[Work order] A line containing "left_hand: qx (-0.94" appears in the material below. Return exactly every line from the first through that one, and only those.

········

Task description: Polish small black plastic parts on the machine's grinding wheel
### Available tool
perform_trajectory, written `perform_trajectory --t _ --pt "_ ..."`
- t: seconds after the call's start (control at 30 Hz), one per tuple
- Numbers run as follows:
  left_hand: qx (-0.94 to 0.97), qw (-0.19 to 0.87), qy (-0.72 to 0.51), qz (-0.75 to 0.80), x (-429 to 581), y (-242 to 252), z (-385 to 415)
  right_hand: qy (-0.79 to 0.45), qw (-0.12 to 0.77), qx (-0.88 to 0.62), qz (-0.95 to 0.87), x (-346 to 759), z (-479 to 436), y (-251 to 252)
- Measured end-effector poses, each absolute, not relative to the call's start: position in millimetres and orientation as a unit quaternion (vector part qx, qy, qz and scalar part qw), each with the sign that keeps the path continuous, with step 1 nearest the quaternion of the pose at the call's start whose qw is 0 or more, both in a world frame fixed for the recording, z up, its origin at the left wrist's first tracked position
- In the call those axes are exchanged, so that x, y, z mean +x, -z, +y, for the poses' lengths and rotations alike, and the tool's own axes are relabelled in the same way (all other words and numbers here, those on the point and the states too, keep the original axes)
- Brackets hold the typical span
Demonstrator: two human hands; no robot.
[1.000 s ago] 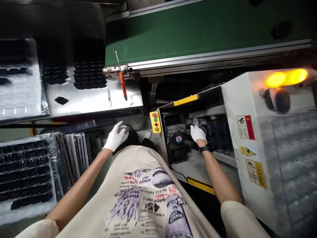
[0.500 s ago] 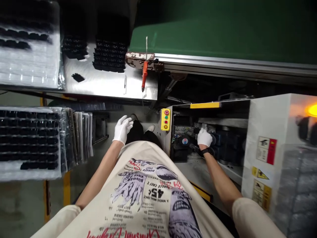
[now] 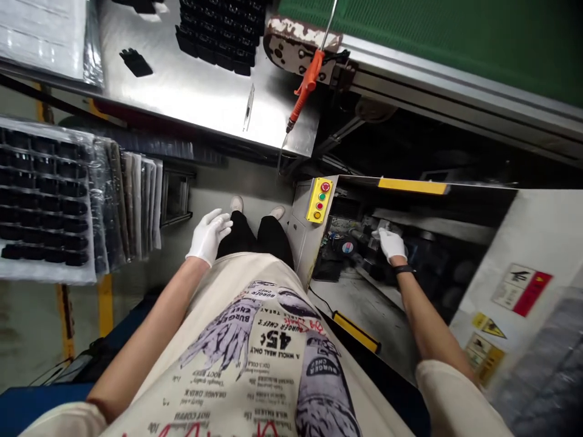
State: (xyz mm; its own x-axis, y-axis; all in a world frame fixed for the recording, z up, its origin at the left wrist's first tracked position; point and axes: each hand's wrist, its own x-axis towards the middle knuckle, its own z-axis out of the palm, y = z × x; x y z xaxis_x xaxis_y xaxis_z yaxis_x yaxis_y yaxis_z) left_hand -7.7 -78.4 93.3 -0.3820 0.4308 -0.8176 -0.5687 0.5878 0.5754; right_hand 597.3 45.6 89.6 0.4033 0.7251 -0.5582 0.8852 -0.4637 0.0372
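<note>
White-gloved left hand (image 3: 208, 237) is hanging open near the thigh, fingers spread, holding nothing. Right hand (image 3: 392, 246) is down in the open machine cabinet (image 3: 359, 303), curled against a dark motor unit (image 3: 364, 255). Can't tell if it's actually gripping anything, the glove hides it.

Anything look finished, or is it all opened up?

Looks opened up to me: wiring and motor are exposed, no cover on. Right next to that is a yellow control box (image 3: 319, 200). Off to the left, a clear tray (image 3: 43, 200) of black parts, pretty much full, sits by a stack of trays (image 3: 136, 200).

What about further out?

Steel table (image 3: 195, 91) with rows of black parts (image 3: 218, 36), an orange-handled tool (image 3: 307, 88) dangling at its corner, then a green conveyor belt (image 3: 432, 42). How much is left, no clue from this.
</note>
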Motion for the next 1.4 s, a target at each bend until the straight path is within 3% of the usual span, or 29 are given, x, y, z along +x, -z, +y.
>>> perform_trajectory --t 0.2,0.33,0.4,0.6,0.83,1.0,1.1,1.23,1.4 --pt "-0.017 0.563 -0.435 0.702 9 -93 -41 0.164 0.100 0.869 0.456 594 45 -78" --pt "0.037 0.671 -0.376 0.638 47 -111 -22 0.268 -0.090 0.865 0.416 592 21 -93" --pt "0.074 0.689 -0.361 0.624 59 -125 -16 0.264 -0.126 0.856 0.426 591 -4 -102" --pt "0.073 0.644 -0.382 0.658 62 -142 -9 0.170 0.005 0.906 0.389 592 -56 -96" --pt "0.001 0.635 -0.383 0.671 72 -133 -8 0.144 -0.106 0.825 0.536 597 -40 -87" --pt "0.000 0.605 -0.414 0.680 67 -135 -12 0.070 -0.054 0.805 0.587 591 -7 -87" --pt "-0.022 0.583 -0.434 0.687 56 -133 -20 0.075 -0.047 0.753 0.652 542 -2 -84" --pt "-0.029 0.592 -0.438 0.676 35 -131 -32 0.220 -0.013 0.670 0.709 412 1 -50" --pt "0.005 0.590 -0.452 0.669 -13 -131 -59 0.209 0.064 0.746 0.629 296 29 -3"
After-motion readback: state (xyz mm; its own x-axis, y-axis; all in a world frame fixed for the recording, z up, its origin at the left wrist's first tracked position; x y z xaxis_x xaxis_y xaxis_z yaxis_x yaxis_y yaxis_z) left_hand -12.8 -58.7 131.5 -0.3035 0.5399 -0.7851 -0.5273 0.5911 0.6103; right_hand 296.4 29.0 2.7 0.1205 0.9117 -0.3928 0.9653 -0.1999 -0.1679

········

[Response area]
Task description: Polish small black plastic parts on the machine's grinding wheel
### Available tool
perform_trajectory, written `perform_trajectory --t _ --pt "_ ..."`
- t: seconds after the call's start (control at 30 Hz), one per tuple
- Numbers run as follows:
  left_hand: qx (-0.94 to 0.97), qw (-0.19 to 0.87), qy (-0.72 to 0.51), qz (-0.75 to 0.80), x (-429 to 581), y (-242 to 252), z (-385 to 415)

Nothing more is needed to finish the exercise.